The proposed stochastic model predictive control method for linear systems affected by additive Gaussian disturbances reduces conservatism and improved performance in terms of the achieved closed-loop cost is demonstrated in a numerical example.

Abstract

This paper proposes a stochastic model predictive control method for linear systems affected by additive Gaussian disturbances. Closed-loop satisfaction of probabilistic constraints and recursive feasibility of the underlying convex optimization problem is guaranteed. Optimization over feedback policies online increases performance and reduces conservatism compared to fixed-feedback approaches.
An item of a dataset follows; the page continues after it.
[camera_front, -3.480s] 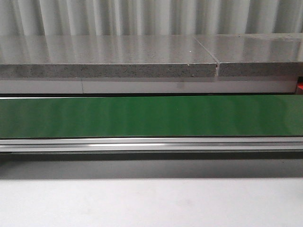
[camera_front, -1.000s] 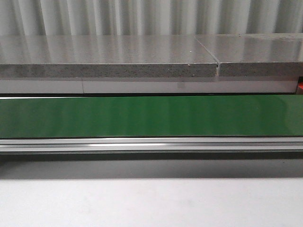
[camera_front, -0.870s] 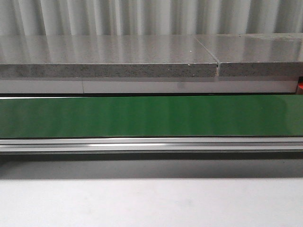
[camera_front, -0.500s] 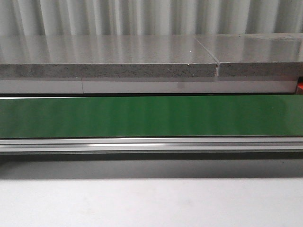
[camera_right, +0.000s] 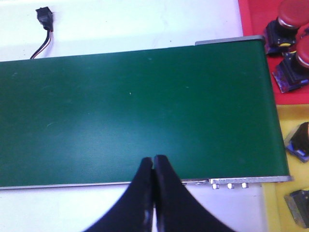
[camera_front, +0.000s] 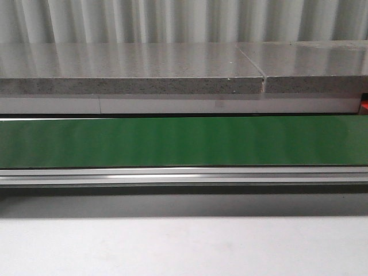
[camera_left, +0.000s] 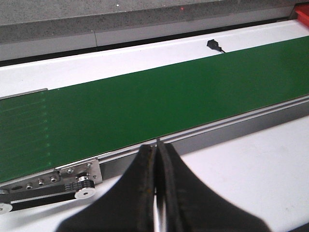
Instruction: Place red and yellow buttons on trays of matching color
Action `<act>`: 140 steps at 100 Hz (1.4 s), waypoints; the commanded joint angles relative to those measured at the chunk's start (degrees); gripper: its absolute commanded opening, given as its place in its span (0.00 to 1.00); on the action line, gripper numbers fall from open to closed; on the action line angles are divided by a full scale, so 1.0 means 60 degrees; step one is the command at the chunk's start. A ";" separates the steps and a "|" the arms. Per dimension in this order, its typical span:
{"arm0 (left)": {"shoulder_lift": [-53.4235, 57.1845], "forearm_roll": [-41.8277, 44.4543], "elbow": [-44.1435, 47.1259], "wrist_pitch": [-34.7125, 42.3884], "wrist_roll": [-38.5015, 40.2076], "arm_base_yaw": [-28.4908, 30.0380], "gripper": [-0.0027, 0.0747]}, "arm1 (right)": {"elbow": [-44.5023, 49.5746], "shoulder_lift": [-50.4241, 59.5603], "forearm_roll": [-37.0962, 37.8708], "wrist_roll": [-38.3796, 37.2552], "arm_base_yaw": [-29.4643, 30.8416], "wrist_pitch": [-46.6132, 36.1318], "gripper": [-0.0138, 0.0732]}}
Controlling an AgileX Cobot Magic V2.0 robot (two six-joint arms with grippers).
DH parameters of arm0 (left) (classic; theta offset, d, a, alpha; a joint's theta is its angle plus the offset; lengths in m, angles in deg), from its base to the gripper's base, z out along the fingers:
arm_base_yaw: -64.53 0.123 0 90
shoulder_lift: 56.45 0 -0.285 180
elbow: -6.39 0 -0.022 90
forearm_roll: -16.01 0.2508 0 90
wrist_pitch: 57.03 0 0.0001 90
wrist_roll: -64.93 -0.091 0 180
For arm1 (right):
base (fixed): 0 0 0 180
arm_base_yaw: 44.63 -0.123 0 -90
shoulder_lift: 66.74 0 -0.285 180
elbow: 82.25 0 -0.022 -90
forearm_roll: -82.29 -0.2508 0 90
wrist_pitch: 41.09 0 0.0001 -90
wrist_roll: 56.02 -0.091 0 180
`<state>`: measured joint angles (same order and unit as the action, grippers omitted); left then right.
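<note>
Nothing to grasp on the belt (camera_front: 184, 141): bare green in the front view and in both wrist views.

Left gripper (camera_left: 157, 150): jaws pressed together, empty, hanging over the white tabletop (camera_left: 251, 164) just beside the belt's near rail, well apart from any button.

Right gripper (camera_right: 153, 162): jaws likewise closed and empty, poised over the belt's near edge, close to the belt's end.

Beyond that end, red tray (camera_right: 251, 19) carrying two red buttons (camera_right: 285, 21), and beside it yellow tray (camera_right: 279, 121) holding two dark button bodies (camera_right: 298, 140), caps cut off by the frame, so colour impossible to tell.

Judging from this: waiting for the next button to ride in on the belt. Trays lying off the belt's end on the right gripper's side, so likely a job for the right arm, the nearer one; jaws needing to part first. No long axis worth minding on a round-capped button; approach from straight above probably enough.
</note>
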<state>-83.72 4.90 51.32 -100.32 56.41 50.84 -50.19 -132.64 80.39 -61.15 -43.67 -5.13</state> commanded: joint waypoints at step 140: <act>-0.0054 -0.0205 -0.0235 0.0621 0.0032 -0.0083 0.01 | 0.3740 0.7156 0.0116 0.1324 -0.0466 -0.2595 0.08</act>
<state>-83.72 4.90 51.32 -100.32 56.41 50.84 -26.45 -89.33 81.19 -53.84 -46.48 -15.65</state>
The central mechanism is a finitely determined maximal admissible set for probabilistic constraints, together with the reconditioning of the predicted probabilistic constraints on the current knowledge at every time step. The proposed method's reduced conservatism and improved performance in terms of the achieved closed-loop cost is demonstrated in a numerical example.

Figures (2)

• Figure 1: The evolution of the second state (velocity) over time using the proposed method (red) and IF-SMPC (blue). The thin lines correspond to 500 randomly picked disturbance sequence realizations (out of the $5\cdot 10^4$), the thick lines are the means, and the dashed lines show the empirical probability of constraint satisfaction (Case \ref{['case:velocity']}).
• Figure 2: Closed-loop trajectories in the state space using the proposed method (red) and IF-SMPC (blue). The thin lines correspond to 500 randomly picked disturbance sequence realizations (out of the $5\cdot 10^4$), the thick lines are the means (Case \ref{['case:velocity']}).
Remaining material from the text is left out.